[Records from a collection]
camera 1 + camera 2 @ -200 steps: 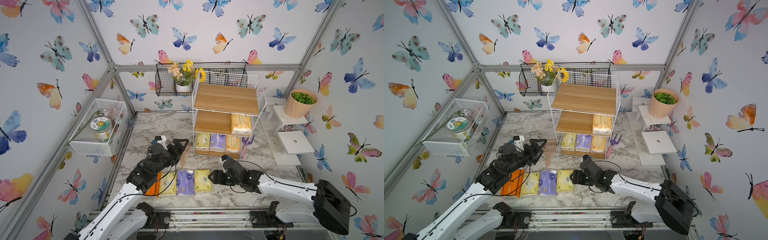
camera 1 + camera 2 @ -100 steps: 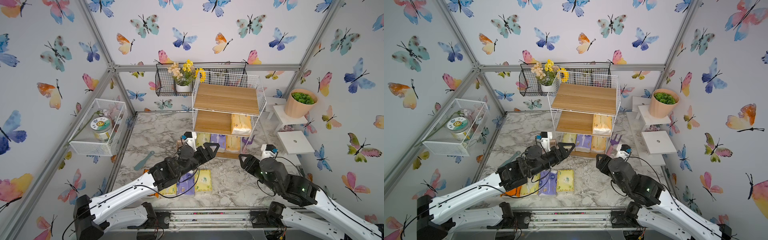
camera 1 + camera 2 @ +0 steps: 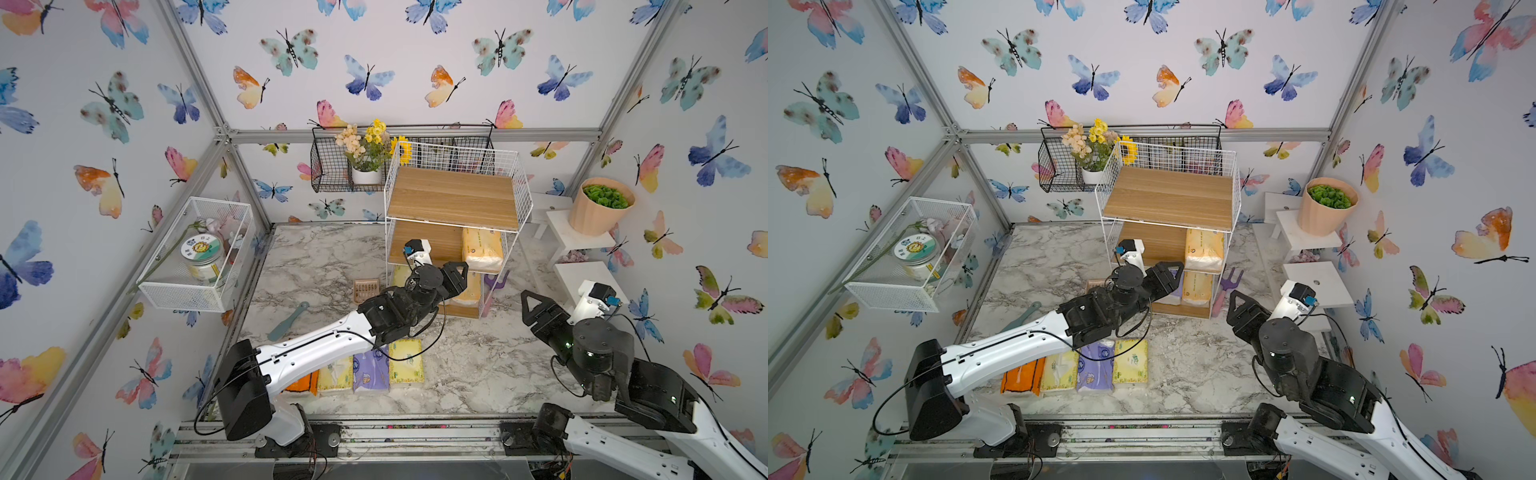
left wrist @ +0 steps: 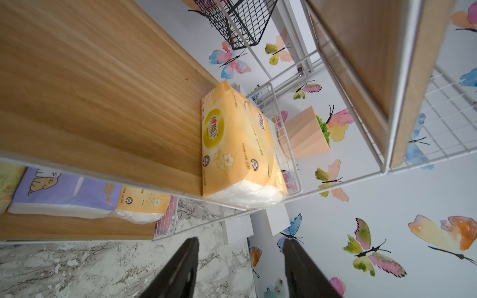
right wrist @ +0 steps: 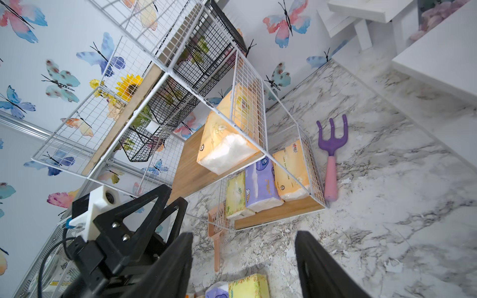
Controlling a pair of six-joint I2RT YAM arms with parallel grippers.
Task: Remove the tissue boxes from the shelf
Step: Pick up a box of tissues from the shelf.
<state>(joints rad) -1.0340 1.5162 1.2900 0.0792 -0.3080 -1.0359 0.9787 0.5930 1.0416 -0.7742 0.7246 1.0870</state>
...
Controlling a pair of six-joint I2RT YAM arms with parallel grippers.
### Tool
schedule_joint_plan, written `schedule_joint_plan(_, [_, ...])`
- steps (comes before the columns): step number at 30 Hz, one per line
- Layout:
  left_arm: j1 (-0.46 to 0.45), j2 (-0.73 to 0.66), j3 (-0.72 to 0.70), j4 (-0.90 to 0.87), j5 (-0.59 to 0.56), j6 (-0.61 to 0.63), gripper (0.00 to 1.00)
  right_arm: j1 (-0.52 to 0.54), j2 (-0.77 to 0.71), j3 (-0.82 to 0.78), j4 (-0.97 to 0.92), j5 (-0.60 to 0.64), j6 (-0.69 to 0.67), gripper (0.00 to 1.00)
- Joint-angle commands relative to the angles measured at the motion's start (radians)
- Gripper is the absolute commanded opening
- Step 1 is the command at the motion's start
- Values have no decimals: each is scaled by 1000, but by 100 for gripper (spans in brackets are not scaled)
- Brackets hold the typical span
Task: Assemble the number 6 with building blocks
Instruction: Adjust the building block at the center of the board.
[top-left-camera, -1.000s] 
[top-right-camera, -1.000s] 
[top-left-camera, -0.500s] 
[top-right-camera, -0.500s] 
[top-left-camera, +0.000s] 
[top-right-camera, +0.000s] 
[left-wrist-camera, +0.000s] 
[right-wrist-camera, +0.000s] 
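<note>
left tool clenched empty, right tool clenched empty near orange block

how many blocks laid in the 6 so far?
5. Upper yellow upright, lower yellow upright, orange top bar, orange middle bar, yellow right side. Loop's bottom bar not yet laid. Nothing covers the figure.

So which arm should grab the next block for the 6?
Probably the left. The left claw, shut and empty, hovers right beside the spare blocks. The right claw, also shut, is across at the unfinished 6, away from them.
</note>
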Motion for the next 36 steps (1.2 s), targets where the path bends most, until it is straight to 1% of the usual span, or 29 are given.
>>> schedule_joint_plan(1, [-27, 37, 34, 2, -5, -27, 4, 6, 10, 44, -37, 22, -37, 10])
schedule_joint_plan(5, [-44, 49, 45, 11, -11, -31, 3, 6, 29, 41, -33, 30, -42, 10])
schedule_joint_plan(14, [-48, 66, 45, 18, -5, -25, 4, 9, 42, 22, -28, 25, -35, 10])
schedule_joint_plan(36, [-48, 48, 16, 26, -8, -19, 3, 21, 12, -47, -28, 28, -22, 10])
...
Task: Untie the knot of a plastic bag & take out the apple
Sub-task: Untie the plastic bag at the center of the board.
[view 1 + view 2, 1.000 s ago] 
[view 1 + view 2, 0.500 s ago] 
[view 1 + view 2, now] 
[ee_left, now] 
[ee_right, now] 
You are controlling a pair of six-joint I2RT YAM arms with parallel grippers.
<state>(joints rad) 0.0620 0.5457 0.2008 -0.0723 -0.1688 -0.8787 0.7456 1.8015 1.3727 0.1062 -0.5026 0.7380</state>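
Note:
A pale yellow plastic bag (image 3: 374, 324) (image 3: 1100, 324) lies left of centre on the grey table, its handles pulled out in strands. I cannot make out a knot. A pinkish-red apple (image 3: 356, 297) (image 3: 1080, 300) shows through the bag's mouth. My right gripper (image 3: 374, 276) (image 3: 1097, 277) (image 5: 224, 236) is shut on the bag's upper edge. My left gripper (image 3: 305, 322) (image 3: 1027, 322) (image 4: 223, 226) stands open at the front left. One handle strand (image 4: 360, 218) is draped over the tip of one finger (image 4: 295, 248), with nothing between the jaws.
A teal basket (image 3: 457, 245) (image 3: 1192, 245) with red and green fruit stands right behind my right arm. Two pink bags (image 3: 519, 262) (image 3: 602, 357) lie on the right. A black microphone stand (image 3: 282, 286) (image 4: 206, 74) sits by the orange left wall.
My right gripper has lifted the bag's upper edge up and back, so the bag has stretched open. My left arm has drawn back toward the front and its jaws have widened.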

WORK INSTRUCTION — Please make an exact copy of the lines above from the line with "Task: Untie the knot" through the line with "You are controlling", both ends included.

YOUR RESPONSE —
Task: Untie the knot of a plastic bag & take out the apple
Sub-task: Untie the plastic bag at the center of the board.
[view 1 + view 2, 1.000 s ago] 
[view 1 + view 2, 0.500 s ago] 
[view 1 + view 2, now] 
[ee_left, now] 
[ee_right, now] 
You are controlling a pair of six-joint I2RT YAM arms with parallel grippers.

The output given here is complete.